**ACTIVITY**
Only the number is wanted: how many lines in the data contain "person"?

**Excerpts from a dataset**
= = = = =

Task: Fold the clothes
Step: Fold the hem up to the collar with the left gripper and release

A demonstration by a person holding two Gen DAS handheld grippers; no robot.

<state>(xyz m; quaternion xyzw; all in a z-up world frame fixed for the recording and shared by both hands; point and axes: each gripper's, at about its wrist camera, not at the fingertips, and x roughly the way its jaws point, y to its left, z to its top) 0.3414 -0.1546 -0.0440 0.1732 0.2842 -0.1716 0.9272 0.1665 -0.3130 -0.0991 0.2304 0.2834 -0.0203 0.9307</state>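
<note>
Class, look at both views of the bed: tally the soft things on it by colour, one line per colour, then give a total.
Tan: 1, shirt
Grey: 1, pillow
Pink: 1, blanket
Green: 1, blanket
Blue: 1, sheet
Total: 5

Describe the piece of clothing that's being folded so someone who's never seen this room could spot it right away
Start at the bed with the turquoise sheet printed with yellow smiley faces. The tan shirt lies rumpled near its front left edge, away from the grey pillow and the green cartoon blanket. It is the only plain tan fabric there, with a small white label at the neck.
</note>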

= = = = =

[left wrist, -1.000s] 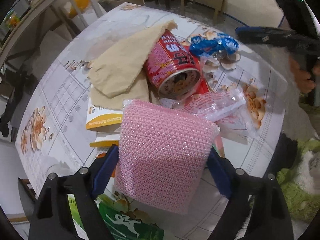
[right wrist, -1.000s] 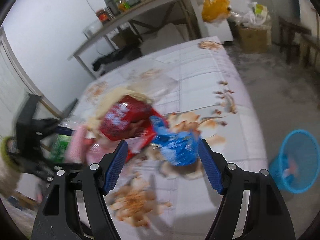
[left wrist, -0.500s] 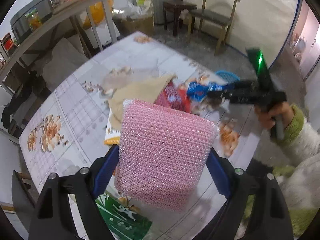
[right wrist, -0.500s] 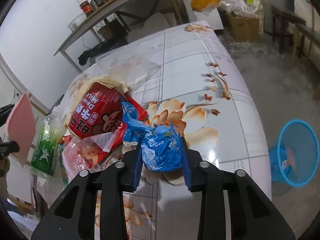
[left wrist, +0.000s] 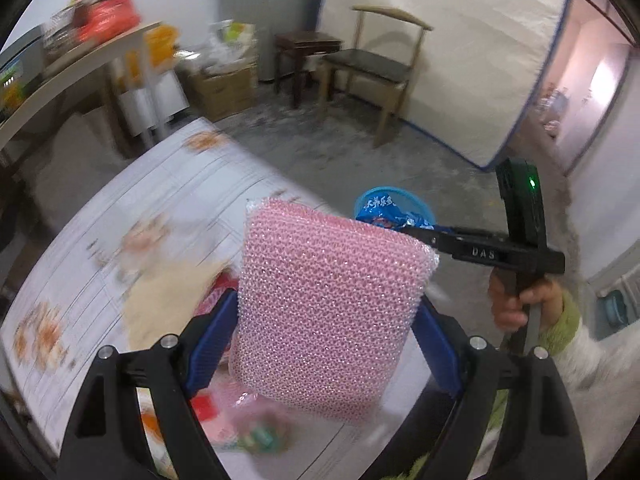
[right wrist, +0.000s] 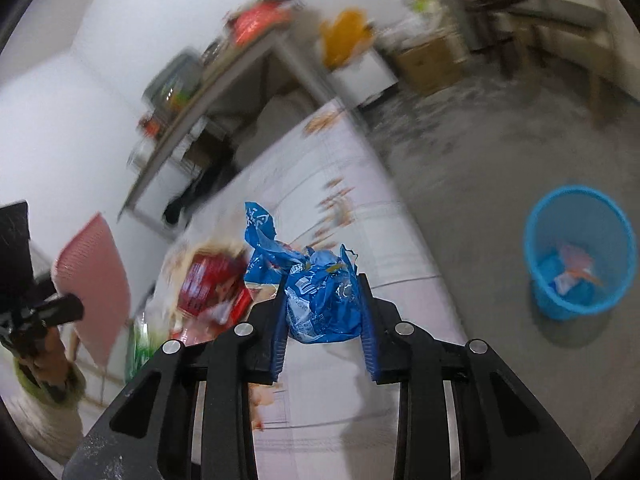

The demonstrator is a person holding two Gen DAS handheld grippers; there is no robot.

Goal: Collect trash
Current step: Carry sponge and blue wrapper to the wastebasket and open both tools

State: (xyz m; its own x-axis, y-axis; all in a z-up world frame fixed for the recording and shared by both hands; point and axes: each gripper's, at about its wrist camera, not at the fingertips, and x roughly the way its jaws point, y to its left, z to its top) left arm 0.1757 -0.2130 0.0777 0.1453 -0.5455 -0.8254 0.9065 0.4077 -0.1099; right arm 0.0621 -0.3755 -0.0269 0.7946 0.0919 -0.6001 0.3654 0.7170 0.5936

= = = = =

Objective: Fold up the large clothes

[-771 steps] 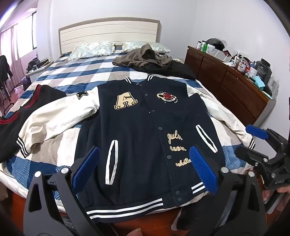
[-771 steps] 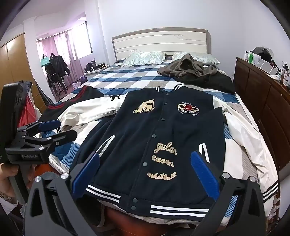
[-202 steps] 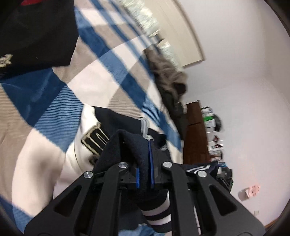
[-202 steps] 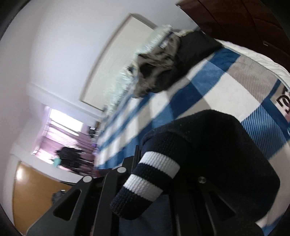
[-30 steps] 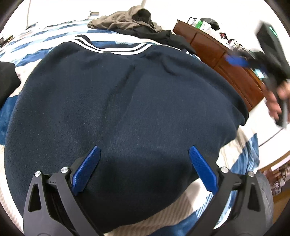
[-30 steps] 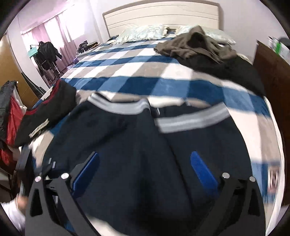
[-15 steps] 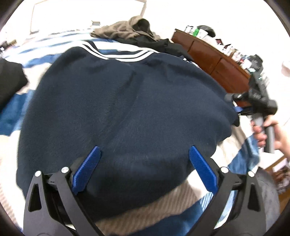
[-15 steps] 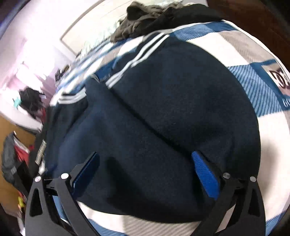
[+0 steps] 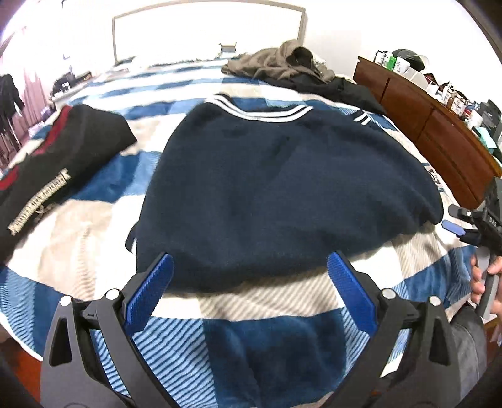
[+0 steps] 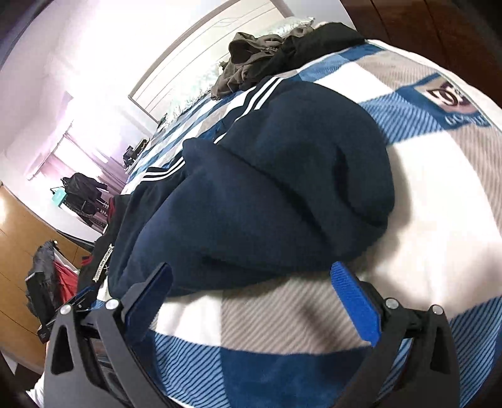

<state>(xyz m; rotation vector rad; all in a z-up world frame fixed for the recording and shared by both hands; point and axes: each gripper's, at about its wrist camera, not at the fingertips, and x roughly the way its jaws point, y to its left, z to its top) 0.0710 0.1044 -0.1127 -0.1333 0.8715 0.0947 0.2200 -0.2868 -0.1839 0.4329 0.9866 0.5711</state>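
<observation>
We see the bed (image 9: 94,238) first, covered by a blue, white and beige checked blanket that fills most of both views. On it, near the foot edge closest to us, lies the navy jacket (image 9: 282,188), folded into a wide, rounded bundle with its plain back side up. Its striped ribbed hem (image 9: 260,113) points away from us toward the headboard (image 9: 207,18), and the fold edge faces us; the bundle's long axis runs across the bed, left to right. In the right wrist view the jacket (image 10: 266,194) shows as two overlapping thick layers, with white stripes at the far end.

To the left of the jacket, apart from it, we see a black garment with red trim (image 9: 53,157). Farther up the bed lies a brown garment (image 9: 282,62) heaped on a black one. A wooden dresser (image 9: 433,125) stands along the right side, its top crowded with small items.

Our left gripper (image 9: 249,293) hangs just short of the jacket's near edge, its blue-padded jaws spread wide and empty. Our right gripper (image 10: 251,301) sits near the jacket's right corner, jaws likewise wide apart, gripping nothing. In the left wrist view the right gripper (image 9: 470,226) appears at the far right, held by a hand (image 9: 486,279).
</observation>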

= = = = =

**OUTPUT OF THE TASK**
2